* **Action item**: What lines below contain the string "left"? List them all.

* **Supplied material**:
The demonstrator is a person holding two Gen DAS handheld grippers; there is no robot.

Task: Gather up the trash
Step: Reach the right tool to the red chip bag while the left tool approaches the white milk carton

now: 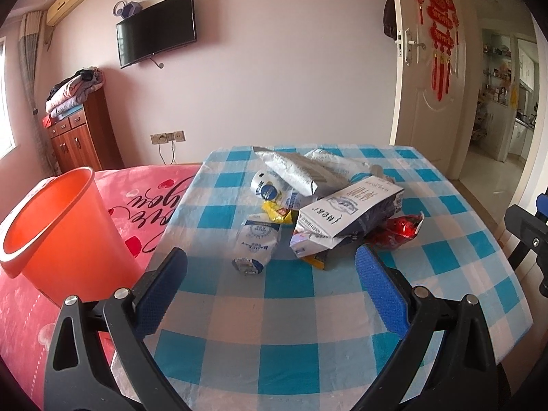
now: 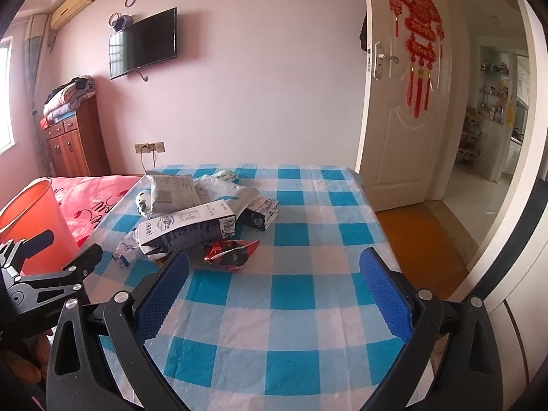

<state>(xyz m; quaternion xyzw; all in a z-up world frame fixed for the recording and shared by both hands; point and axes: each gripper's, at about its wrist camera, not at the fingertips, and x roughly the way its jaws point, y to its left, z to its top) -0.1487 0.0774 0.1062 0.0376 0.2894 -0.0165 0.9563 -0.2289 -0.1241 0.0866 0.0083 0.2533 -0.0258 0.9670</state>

* **The completed task**:
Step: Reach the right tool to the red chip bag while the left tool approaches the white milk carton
<state>(xyz m; quaternion xyzw; all in a z-up world frame fixed for the recording and shared by both hands; point and axes: each gripper's, at about its wrist camera, not at the fingertips, and x roughly the way its jaws point, y to its left, z to its top) -0.1487 0.0774 0.1062 0.0376 0.2894 -0.0165 0.9563 -0.2289 -0.1241 0.0866 0.0083 0.2533 -0.0258 0.9670</state>

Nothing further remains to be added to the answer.